_Problem to work on_
The output must match the lines from the first line of the listing below through the line holding "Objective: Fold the" exactly and must contain no pictures.

[[ The input, beginning ]]

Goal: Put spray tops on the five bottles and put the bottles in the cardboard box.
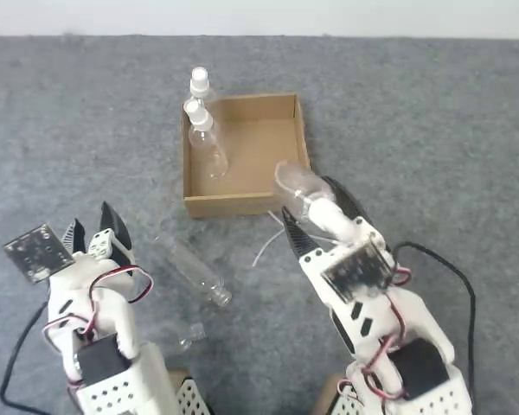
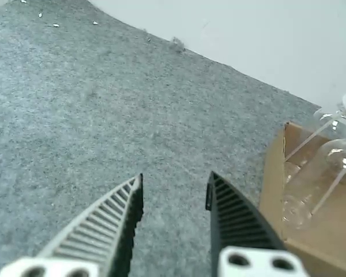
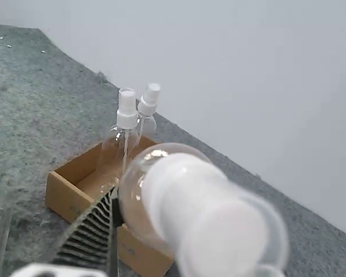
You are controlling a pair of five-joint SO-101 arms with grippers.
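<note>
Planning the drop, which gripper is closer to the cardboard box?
Right. The right gripper, holding a capped bottle, is at the near right corner of the cardboard box; the left gripper, open, is well off to its near left.

It looked like a small robotics lab or test bench, not a home or a shop. The counter (image 1: 432, 112) was covered in plain grey felt and backed by a bare white wall (image 3: 248, 57). On it stood the left arm (image 1: 95, 303) and the right arm (image 1: 372, 303), both white plastic, with loose red and black wires (image 1: 112, 285) and a bare circuit board (image 1: 39, 251) exposed.
</note>
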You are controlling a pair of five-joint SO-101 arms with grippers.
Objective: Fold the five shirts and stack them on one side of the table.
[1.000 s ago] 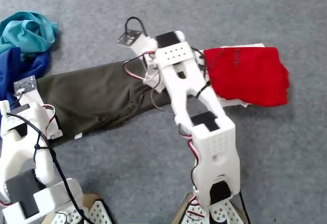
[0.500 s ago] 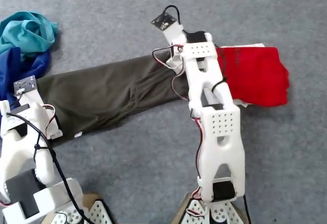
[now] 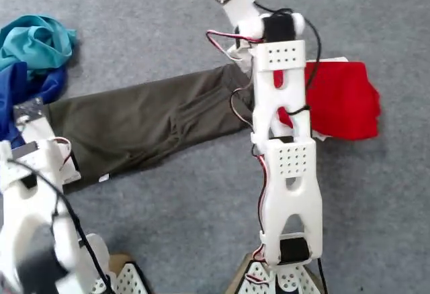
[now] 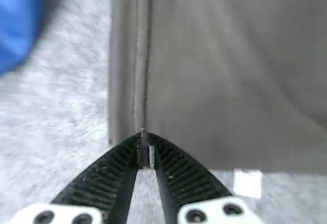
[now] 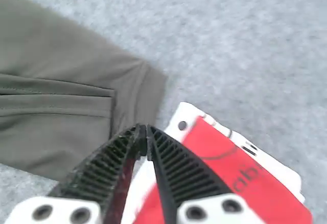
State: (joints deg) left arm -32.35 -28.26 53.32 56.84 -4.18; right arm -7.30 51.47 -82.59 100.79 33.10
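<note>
Olive shirt (image 3: 141,126) lies in a long band on the grey table (image 3: 168,227), running from 9 o'clock to about centre. It is folded lengthwise, with wrinkles mid-band.

Red shirt (image 3: 342,99) sits folded at 3 o'clock on a white piece (image 3: 332,60); can't tell if that is cloth or card. The far end of the olive shirt lies just beside it. Teal shirt (image 3: 37,39) and blue shirt (image 3: 20,86) are bunched at 10 o'clock, unfolded.

Left gripper (image 4: 144,142) is at the 9 o'clock end, pressed together right on the olive shirt's hem by a seam, so it looks like it is pinching the hem. A small white tag (image 4: 247,182) shows on the edge nearby.

Right gripper (image 5: 143,132) is pressed together with nothing in it, above the spot where the olive end meets the red shirt.

Handling, as a judgement:
- The olive shirt looks thin, soft and light, so it will sag and drag on the felt-like table rather than slide.
- One pinch point will let it droop or twist, so take it at both ends.
- Best hold is a hem or corner through all layers. A grab at mid-cloth may lift only the top layer and undo the fold.
- The red stack is close, so a swing of the cloth could knock it.
</note>
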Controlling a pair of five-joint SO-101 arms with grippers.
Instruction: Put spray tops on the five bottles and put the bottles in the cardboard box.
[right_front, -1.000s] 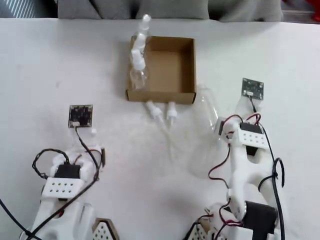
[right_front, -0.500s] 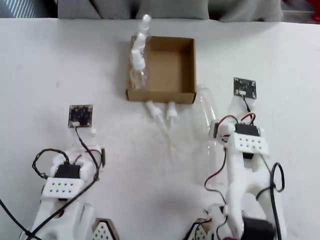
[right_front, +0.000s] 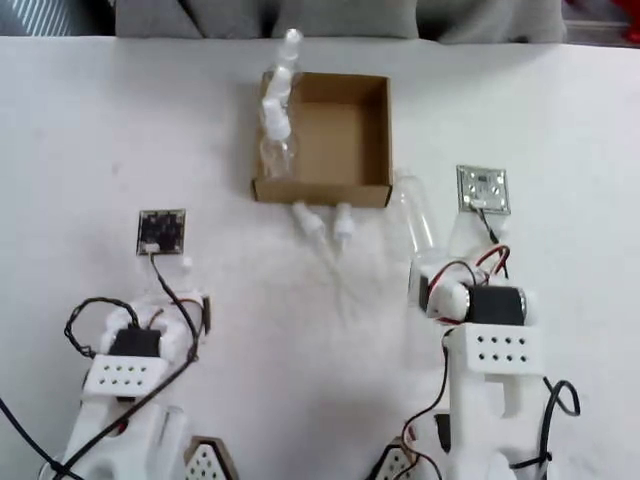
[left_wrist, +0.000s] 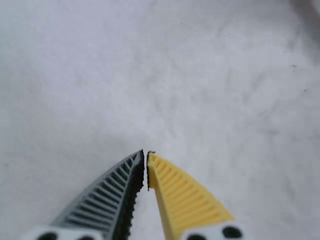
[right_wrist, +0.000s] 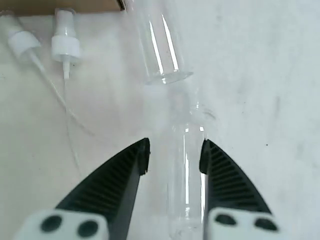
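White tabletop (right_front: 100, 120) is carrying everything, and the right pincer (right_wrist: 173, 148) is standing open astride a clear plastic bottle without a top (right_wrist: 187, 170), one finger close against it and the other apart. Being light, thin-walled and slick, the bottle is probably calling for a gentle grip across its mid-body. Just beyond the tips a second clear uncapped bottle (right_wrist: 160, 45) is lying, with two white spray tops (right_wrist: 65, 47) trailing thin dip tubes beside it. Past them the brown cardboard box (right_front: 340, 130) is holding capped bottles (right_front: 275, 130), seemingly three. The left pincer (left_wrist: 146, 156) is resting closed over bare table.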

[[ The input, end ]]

_Response box_
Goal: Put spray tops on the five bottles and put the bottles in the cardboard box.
You are controlling a pair of five-joint SO-101 arms with grippers.
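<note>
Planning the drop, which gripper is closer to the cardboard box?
Right. The right gripper, holding a capped bottle, is at the near right corner of the cardboard box; the left gripper, open, is well off to its near left.

It looked like a small robotics lab or test bench, not a home or a shop. The counter (image 1: 432, 112) was covered in plain grey felt and backed by a bare white wall (image 3: 248, 57). On it stood the left arm (image 1: 95, 303) and the right arm (image 1: 372, 303), both white plastic, with loose red and black wires (image 1: 112, 285) and a bare circuit board (image 1: 39, 251) exposed.
</note>
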You are controlling a pair of five-joint SO-101 arms with grippers.
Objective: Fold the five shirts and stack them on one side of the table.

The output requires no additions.